I then paparazzi'd the Customs arrival of Jerry & Verla in their Cub and Jim and Diane in the Husky while running into the terminal to splash hot water on my hands every few minutes. Said high to Thor Einerson and then the Rendezvous group went out to lunch with Thor's dad, Francis Einerson. (Jerry used to work for Francis when he was a teenager. He spent many a happy hour flying Francis' Cubs and getting paid for it.) Jerry showed Francis on the Rainy area map a new wolf kill he came across and they talked shop.

Dale called from the cabin to ask about the weather along the lake and Andy told him it was OK to launch. Spence, Andy and I then said our goodbyes and headed for home. Whilst scrambling into the 170, I noticed there was a new Mercedes running up and down the taxiway and generally behaving like it was being driven by a 16 year old kid out for a joy ride. (Probably was) A number of manufacturers test their new models in International Falls, it's cold and for the most part, out of the public view. How often do you see car spies this far North in the winter? Right. :wink:

Spence was flying this leg and soon we were winging south towards Brainerd. The left door popped open due to a broken spring (a lousy design that Cessna didn't fix until the 185 came along) so I held it shut to keep out the worst of the cold wind (sitting in the First Class exit row has its price you know). We passed through some marginal VFR (the sun was always shining through overhead) broke out into severe clear, then marginal VFR and again clear. Snow was pouring off the Red Lakes over to the West but only once did Spence have to call upon his unusual attitude training when a rogue turbulence bump tried to determine if 170B's can handle inverted flight. After that, my First Class Cabin filet mignon dinner was suddenly put on hold. :-? Sniffing the barn, Lucky Rose sped past Bowstring, Winnie, Cohasset, Remer and Longville in turn. Things then began to look very familiar and we were soon entering a downwind for Rwy 30 at BRD (after avoiding the 172 in the pattern who wasn't talking to anybody). Spence, now an old hand at 220 hp 170B flying, set us down in fine fashion and we turned off at the first exit and taxied to parking. We're home!
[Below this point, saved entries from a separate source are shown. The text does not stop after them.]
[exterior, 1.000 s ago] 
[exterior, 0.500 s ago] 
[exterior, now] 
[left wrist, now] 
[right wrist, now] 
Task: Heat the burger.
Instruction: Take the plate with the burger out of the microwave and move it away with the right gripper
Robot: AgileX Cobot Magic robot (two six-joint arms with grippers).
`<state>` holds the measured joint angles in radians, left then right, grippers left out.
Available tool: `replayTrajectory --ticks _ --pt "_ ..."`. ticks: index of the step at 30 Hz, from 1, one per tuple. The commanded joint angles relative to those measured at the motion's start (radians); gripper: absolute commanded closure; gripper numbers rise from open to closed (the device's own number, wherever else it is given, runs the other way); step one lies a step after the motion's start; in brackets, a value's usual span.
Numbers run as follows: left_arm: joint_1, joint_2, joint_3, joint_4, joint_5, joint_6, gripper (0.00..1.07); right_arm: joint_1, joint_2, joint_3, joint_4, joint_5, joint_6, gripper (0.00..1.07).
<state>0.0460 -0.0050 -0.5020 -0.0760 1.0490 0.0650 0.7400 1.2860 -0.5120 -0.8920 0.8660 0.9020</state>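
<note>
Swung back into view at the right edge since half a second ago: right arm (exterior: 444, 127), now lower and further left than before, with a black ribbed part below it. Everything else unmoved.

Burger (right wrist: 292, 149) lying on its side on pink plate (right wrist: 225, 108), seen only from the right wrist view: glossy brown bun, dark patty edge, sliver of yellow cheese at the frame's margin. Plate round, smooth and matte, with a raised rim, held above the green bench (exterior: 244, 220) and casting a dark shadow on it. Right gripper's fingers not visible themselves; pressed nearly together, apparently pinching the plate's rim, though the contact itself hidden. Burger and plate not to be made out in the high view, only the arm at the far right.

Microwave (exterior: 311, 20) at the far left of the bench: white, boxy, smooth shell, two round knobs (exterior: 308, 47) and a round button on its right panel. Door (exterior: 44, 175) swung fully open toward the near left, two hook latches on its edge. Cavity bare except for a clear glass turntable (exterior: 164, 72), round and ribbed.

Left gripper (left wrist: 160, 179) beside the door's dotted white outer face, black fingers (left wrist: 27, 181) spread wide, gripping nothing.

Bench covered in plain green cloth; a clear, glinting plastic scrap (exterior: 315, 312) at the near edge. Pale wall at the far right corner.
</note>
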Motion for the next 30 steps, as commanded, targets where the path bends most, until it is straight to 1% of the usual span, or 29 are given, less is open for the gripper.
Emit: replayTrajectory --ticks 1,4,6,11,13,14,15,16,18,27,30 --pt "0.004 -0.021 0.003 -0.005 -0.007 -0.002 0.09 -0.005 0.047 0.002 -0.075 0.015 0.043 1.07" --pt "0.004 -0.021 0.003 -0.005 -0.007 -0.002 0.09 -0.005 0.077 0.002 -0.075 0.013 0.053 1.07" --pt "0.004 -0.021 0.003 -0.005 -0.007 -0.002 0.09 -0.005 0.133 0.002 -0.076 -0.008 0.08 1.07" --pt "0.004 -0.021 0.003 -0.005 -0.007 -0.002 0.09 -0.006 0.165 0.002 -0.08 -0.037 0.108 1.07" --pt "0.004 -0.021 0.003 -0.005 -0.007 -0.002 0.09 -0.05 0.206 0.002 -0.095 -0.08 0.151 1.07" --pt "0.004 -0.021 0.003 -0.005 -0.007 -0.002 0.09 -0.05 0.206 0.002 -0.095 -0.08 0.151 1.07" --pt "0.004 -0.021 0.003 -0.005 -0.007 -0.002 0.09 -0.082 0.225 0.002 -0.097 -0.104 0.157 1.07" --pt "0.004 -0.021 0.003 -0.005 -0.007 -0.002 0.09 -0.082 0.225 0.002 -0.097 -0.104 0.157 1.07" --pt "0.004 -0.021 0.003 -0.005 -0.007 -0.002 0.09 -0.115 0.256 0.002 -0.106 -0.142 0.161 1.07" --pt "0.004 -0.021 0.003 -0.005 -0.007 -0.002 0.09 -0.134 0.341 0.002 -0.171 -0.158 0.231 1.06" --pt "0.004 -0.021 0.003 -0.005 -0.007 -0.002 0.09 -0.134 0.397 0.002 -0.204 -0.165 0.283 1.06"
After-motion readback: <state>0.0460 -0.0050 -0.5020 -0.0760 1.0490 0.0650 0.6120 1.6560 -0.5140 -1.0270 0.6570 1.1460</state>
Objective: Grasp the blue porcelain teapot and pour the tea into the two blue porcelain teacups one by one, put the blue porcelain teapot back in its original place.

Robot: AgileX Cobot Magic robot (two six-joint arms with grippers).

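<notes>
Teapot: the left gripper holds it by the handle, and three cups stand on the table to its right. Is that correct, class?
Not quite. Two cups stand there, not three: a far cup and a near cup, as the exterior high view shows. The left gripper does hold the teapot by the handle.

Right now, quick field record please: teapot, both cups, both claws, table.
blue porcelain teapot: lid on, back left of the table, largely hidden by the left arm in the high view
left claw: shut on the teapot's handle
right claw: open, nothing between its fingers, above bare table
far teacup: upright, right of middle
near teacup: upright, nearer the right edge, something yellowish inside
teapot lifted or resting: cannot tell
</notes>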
Lucky Rose went gratefully back into her hibernation cave quite aware she was going to be getting a few more winter mods and other things tweaked. But for now we left her dreaming of the northern lakes and all the fun she had playing in the ice and snow. I swept some frozen white stuff away from Jim's hangar so that the sun would melt the remainder (it's on a slope and if there's any ice, it's a chore getting up the hill and in the door.) and then headed for home.

Except for the occasional passerby, the lakes North of the border are again alone for another 3-4 months. Then the float flying season will begin as owners head up to their remote cabins in Ontario's sunset country. The sounds of Cub and 180/185 engines will snap and bark in an urgency to get further north just like sled dogs eager to be on the trail. It was a great trip with good friends and I thank God for His awesome and beautiful creation that we are privileged to be alive and enjoy. The viewpoint the aviator has of His handiwork is something quite special.

Thanks Dale and Steve!

See you next year!

Brad Thornberg

Great recounting of the events of the long weekend. We may have to fill in a little that you missed while you were in Fort Francis, like when Cubdrvr and I got up too early and Dale warmly greeted me with the name "Cookie"...


Like the old joke goes, nobody complained since they knew if they did, they would be next!


P.S. Yes, I am sporting a Cessna 170 Association pocket T-shirt in this picture...

Thanks for the great story and pictures on the photo page. Looks like you folks really had some good times. I remember back in the old days when it used to snow here in Wisconsin that white stuff was fun to play in.
Great account of your trip, Brad.

Thanks for sharing it with those of us in the warmer climes.